Na sua formulação inicial, o conceito de desenvolvimento


sustentável incorpora a dimensão social (comparação entre a pobreza
do Sul e a riqueza do Norte). Esse lado negativo é ampliado: nova visão
inclusive nos países industrializados. Com efeito, não se pode ter a
pretensão de falar em sustentabilidade social sem levar a cabo um
diagnostico que penetre as raízes da crise. Mas há um aspecto novo,
que envolve uma olhada para o futuro, para o tipo de organização social
que se deseja construir. Trata-se de construir a ultrapassagem das
atuais sociedades industriais, que continuam a gravitar em torno do
binômio produtivismo – consumismo.
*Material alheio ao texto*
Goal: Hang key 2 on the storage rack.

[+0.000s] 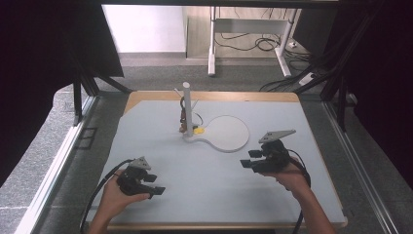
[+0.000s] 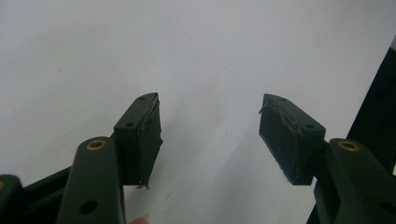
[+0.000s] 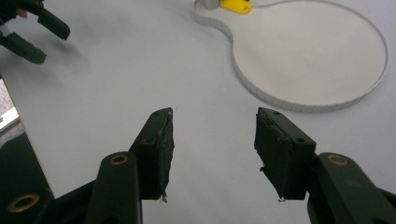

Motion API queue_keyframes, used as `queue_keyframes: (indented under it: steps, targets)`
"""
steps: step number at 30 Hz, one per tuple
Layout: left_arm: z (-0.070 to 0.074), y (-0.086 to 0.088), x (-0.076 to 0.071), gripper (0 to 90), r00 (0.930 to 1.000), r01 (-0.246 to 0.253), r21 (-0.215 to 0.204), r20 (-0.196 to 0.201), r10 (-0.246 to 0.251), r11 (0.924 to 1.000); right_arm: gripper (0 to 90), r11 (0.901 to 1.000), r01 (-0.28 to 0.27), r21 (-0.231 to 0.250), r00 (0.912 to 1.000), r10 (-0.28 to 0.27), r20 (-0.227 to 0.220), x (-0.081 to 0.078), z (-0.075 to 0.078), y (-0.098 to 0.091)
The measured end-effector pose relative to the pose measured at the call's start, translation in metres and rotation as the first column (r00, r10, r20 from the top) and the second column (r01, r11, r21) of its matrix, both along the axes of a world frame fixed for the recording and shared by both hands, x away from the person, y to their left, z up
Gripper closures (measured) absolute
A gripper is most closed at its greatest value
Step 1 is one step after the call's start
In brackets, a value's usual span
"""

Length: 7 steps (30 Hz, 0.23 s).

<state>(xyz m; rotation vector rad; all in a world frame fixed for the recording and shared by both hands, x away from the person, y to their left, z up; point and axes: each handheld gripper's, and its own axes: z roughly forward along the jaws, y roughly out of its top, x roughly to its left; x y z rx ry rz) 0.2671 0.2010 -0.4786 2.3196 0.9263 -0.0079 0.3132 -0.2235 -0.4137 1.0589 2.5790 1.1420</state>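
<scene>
A white stand rises at the middle of the table, with an upright post (image 1: 187, 105) and a flat round base (image 1: 228, 132). A small yellow tag (image 1: 198, 130) lies at the foot of the post, and a dark brownish item (image 1: 183, 119) hangs against it; I cannot tell what it is. My left gripper (image 1: 156, 185) is held near the front left, open and empty (image 2: 210, 100). My right gripper (image 1: 248, 159) is at the front right, open and empty (image 3: 215, 112). It points towards the round base (image 3: 317, 51) and the yellow tag (image 3: 236, 5). Both grippers are apart from the stand.
The light grey table mat (image 1: 195, 165) has a wooden rim. The left gripper (image 3: 32, 28) shows far off in the right gripper view, near the table's edge. Black frame legs and curtains flank the table, and cables lie on the floor behind.
</scene>
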Motion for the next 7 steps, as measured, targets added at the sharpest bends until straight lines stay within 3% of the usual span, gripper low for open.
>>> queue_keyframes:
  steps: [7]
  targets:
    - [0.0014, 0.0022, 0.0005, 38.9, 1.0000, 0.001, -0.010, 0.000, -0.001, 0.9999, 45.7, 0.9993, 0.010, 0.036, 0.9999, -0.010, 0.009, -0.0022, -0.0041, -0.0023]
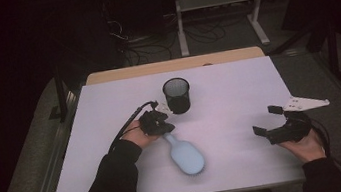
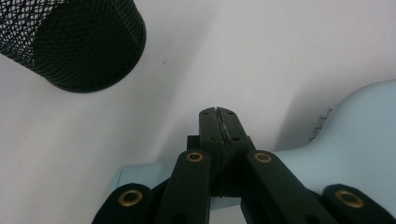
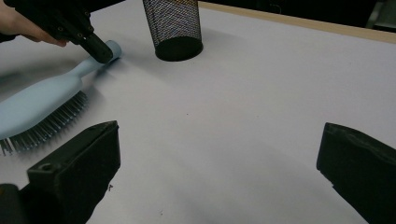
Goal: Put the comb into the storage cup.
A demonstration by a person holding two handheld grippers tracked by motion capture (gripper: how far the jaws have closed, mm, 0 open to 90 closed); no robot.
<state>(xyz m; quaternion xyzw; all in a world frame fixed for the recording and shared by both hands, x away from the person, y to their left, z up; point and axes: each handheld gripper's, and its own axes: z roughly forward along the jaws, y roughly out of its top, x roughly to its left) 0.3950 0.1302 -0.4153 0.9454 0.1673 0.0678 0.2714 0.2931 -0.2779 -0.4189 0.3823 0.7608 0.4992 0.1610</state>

Romper essa subserviência é um
processo que vem sendo progressivamente incorporado nos discursos
dos organismos internacionais e de um número cada vez maior de
autores como condição para a viabilidade do desenvolvimento
sustentável. Tais discursos não devem criar nenhuma ilusão: a
primazia do social sobre o econômico implica o deslocamento da
sociedade moderna, dominante desde o século XVIII. A falta de garantia
quanto ao êxito dessa luta não deve ser um pretexto para desistir dela,
pois, como argumenta Dumont (1973, p.247) “nada diz que a categoria
econômica deva permanecer para sempre o que ela vem sendo há
tempos, a expressão privilegiada do individualismo. Nada diz que um
movimento semelhante ao que lhe deu nascimento não possa produzir
uma nova categoria capaz de suplantá-la”. É o debate sobre essa
eventualidade que coloca a sustentabilidade social como a dimensão
que dota o desenvolvimento sustentável de seu conteúdo mais inovador
e capaz de revigorar o debate sobre a crença na boa sociedade.